(THE DATA begins)
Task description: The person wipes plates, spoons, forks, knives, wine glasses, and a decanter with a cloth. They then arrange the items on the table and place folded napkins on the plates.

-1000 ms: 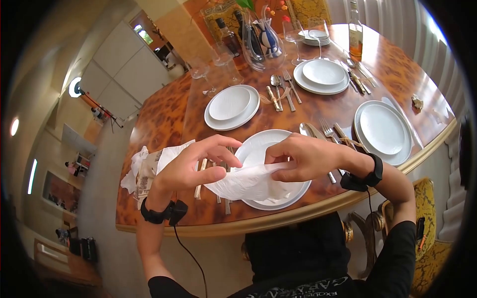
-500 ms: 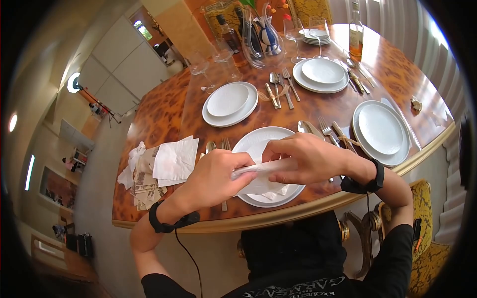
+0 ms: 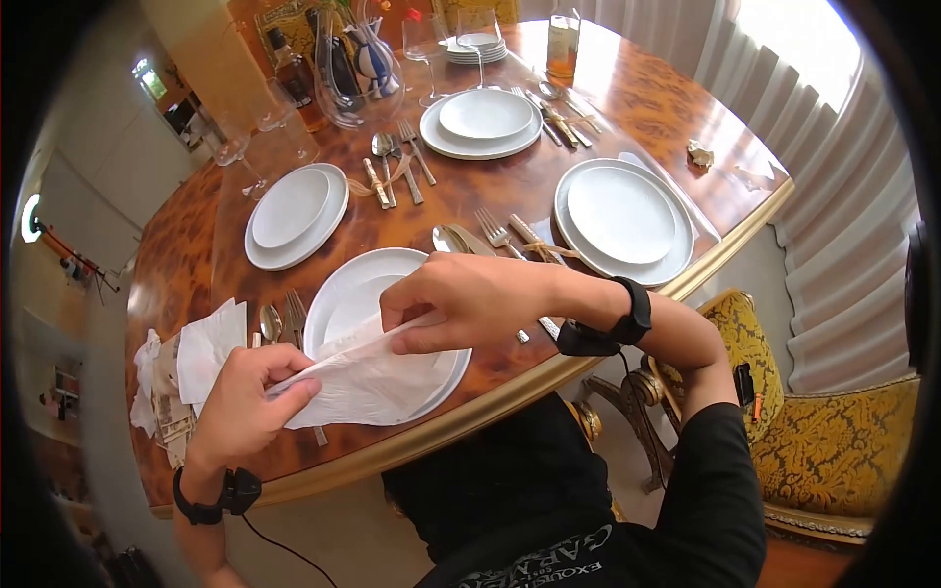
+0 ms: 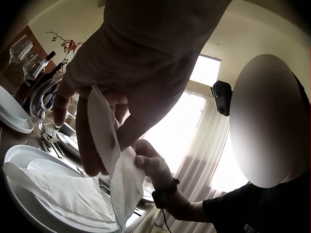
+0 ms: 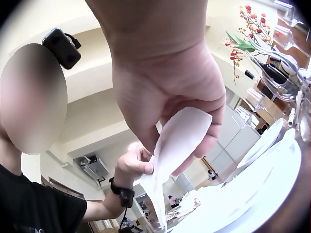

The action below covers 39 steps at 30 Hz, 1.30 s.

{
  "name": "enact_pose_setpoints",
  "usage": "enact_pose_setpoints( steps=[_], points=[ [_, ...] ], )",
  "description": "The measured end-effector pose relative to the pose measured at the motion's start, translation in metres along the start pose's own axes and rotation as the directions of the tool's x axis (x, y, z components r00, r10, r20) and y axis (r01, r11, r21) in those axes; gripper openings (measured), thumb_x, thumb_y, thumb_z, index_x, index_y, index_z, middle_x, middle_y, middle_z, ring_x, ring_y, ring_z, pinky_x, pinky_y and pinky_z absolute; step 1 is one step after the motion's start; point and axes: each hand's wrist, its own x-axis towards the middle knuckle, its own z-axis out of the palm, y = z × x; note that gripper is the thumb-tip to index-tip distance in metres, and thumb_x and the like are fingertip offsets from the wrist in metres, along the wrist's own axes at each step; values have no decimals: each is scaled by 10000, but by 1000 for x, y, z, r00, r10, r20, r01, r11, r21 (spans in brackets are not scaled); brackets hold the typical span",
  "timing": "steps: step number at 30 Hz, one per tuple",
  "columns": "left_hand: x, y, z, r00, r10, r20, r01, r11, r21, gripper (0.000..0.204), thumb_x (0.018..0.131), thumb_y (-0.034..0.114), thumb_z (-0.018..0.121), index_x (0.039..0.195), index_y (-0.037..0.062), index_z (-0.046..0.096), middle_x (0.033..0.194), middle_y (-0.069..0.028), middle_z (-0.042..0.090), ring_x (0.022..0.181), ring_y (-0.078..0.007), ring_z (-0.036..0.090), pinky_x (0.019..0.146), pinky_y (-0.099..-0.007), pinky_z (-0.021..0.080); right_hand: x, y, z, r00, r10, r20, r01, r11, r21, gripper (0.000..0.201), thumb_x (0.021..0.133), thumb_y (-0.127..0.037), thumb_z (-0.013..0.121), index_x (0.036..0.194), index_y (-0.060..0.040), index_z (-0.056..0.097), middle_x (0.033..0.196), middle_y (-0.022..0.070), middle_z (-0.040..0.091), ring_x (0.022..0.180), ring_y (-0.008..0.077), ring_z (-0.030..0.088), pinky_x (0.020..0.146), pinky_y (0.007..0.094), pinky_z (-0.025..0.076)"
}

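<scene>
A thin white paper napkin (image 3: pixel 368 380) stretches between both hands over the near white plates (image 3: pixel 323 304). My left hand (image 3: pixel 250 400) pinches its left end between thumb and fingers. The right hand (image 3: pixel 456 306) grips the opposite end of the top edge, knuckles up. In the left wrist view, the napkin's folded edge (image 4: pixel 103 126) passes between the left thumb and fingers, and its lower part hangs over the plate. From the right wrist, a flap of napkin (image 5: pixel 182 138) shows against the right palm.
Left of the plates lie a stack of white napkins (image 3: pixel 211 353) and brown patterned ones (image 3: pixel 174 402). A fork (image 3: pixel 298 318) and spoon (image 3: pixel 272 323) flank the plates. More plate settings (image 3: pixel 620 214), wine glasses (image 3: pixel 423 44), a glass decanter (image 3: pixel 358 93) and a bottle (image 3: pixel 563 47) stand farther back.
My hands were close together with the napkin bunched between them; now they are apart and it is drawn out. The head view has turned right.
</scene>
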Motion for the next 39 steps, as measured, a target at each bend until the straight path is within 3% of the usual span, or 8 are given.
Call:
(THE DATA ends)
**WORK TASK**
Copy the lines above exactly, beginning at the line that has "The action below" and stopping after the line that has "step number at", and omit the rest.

**REPLY**
The action below covers 39 steps at 30 Hz, 1.30 s.

{
  "name": "enact_pose_setpoints",
  "usage": "enact_pose_setpoints( steps=[_], points=[ [_, ...] ], )",
  "description": "The measured end-effector pose relative to the pose measured at the motion's start, translation in metres along the start pose's own axes and rotation as the directions of the tool's x axis (x, y, z components r00, r10, r20) and y axis (r01, r11, r21) in those axes; gripper openings (measured), thumb_x, thumb_y, thumb_z, index_x, index_y, index_z, middle_x, middle_y, middle_z, ring_x, ring_y, ring_z, pinky_x, pinky_y and pinky_z absolute; step 1 is one step after the motion's start; point and axes: each hand's wrist, its own x-axis towards the middle knuckle, its own z-axis out of the palm, y = z × x; note that gripper is the thumb-tip to index-tip distance in metres, and thumb_x and the like are fingertip offsets from the wrist in metres, along the wrist's own axes at each step; values have no decimals: each is scaled by 10000, but by 1000 for x, y, z, r00, r10, r20, r01, r11, r21 (spans in brackets are not scaled); brackets hold the typical span",
  "timing": "steps: step number at 30 Hz, one per tuple",

No more work is required for the exercise.